NYTProf v5 – Flaming Precision

As soon as I saw a Flame Graph visualization I knew it would make a great addition to NYTProf. So I’m delighted that the new Devel::NYTProf version 5.00, just released, has a Flame Graph as the main feature of the index page.


In this post I’ll explain the Flame Graph visualization, the new ‘subroutine calls event stream’ that makes the Flame Graph possible, and other recent changes, including improved precision in the subroutine profiler.


Let’s start with the improved precision. That work was actually released a few months ago in Devel::NYTProf 4.23 but not announced.

Devel::NYTProf started life as a line/statement profiler, writing a stream of events, one per statement. It’s important for speed that the stream is space efficient, so statement times were expressed as integer microseconds (a ‘tick’) and written in a compressed form. Values less than 128µs use a single byte. This worked very well for v1. Back in early 2008 minimum statement times were typically just a few microseconds.

When I added the subroutine profiler I chose to use double precision floating point values to hold the subroutine call times with seconds as the units. I presume that seemed reasonable at the time as microseconds (multiples of 1e-6) can be accurately stored double precision floating point values and are significantly above the typical machine epsilon of 2.220446e-16.

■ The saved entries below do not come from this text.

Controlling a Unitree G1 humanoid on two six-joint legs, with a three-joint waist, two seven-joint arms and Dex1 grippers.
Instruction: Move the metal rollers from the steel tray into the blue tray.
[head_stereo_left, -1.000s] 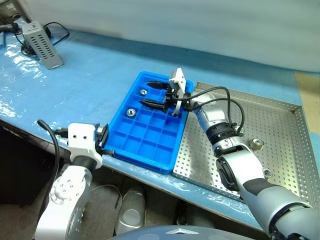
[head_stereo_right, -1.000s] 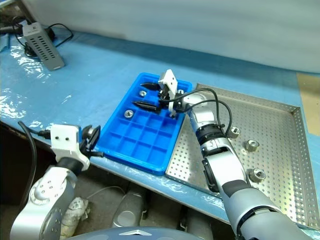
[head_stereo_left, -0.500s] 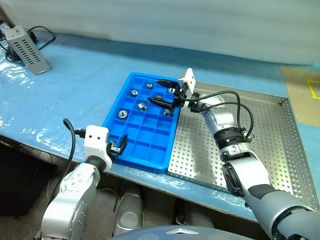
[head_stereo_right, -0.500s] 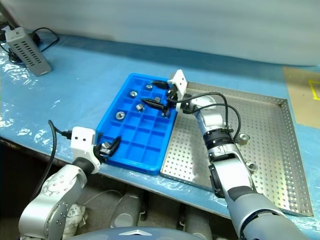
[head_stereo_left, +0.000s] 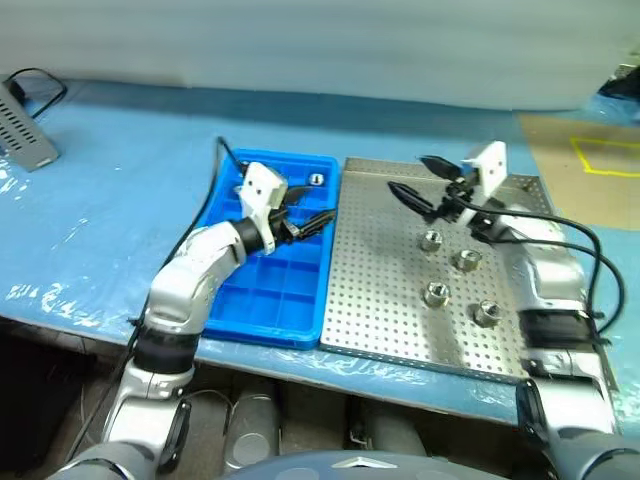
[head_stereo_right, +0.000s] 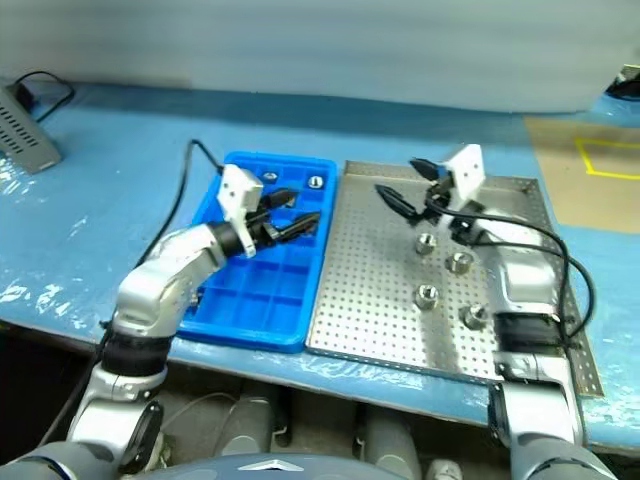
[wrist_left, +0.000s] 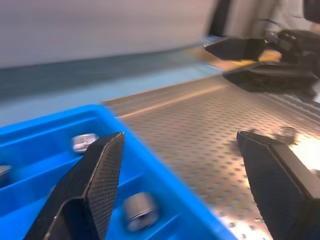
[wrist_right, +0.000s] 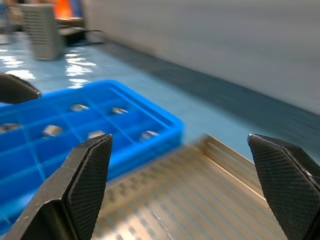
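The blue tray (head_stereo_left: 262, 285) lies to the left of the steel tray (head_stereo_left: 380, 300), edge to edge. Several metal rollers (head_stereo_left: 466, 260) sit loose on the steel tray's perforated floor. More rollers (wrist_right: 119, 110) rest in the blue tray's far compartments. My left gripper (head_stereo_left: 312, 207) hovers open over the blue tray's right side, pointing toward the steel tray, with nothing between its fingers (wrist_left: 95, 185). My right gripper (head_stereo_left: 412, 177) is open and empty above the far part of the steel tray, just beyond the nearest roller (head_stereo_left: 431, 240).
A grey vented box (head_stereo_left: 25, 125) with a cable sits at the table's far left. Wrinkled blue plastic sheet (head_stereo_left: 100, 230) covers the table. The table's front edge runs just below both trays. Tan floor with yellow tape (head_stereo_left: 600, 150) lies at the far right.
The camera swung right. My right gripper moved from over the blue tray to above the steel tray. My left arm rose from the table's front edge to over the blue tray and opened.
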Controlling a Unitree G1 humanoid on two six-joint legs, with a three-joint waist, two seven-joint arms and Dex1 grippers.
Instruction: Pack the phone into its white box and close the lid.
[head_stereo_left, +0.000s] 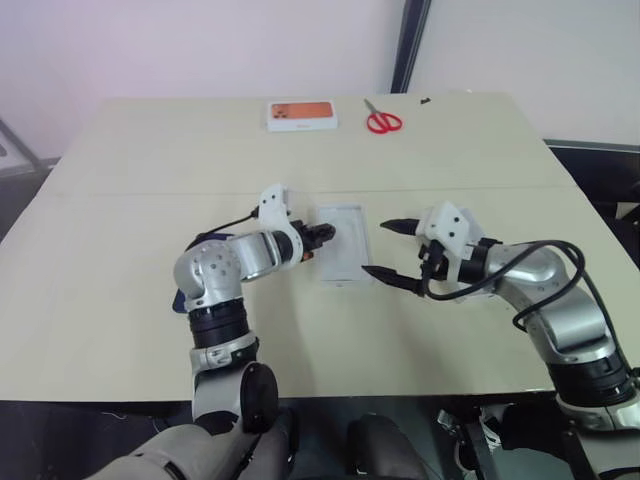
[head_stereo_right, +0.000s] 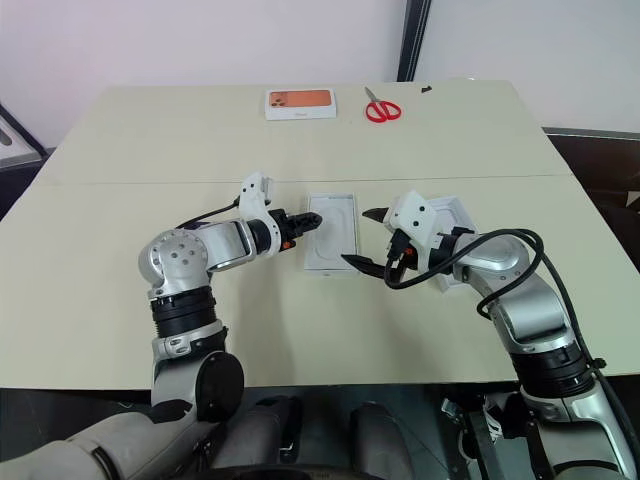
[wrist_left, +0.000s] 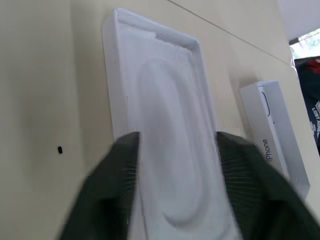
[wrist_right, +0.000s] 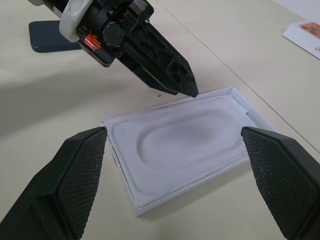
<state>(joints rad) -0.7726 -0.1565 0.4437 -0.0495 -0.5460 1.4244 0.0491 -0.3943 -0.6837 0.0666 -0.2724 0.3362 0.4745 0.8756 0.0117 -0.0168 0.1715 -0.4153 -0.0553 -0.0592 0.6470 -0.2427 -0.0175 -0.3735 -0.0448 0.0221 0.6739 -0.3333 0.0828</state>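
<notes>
The white box (head_stereo_left: 340, 243) lies open at mid-table, with a flat white insert marked by an oval outline (wrist_right: 185, 142) in it. My left gripper (wrist_left: 175, 192) is open at the box's left short end, one finger to each side of that end. My right gripper (head_stereo_left: 388, 250) is open on the box's right side, its fingers spread wider than the box and holding nothing. The lid (wrist_left: 275, 132) lies on its side just right of the box, behind my right hand. The phone (wrist_right: 50, 36), dark navy, lies flat on the table behind my left arm.
A white box with an orange picture (head_stereo_left: 301, 115) and red-handled scissors (head_stereo_left: 382, 121) lie near the table's far edge. A seam runs across the tabletop (head_stereo_left: 120, 160) just beyond the box.
</notes>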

I’d assumed the values weren’t at risk from the pernicious effect of cumulative round-off errors. The situation got worse with NYTProf v2 because that switched the clock ‘tick’ from 1µs to 100ns on some systems (those with POSIX realtime clock API and OS X). And then worse again when profiling of ‘slowops’ was added in NYTProf v3 since slowops are often far from slow.

$ perl -we '$n=10_000_000; $t=0.0; $i=3/$n; $t+=$i while $n--; print "$t\n";'

The way the subroutine profiler works, calculating inclusive and exclusive times as it goes, makes it sensitive to these accumulated errors. (Sometimes a subroutine that did nothing but call a very fast subroutine many times could be reported as having taken less time than the sum of the times in the subroutine it called.)

The subroutine profiler still uses double precision floating point values to accumulate the times, but now accumulates integer ticks instead of fractional seconds.

$ perl -we '$n=10_000_000; $t=0.0; $i=3.0; $t+=$i while $n--; $t/=10_000_000; print "$t\n";'

(The $t=0.0 and $i=3.0 ensure perl is using floating point values in that example. I checked it with Devel::Peek.)

Subroutine Call Events

There’s one thing the old and deeply flawed Devel::DProf profiler can do that NYTProf hasn’t been able to: the DProf dprofpp utility can generate a subroutine call tree.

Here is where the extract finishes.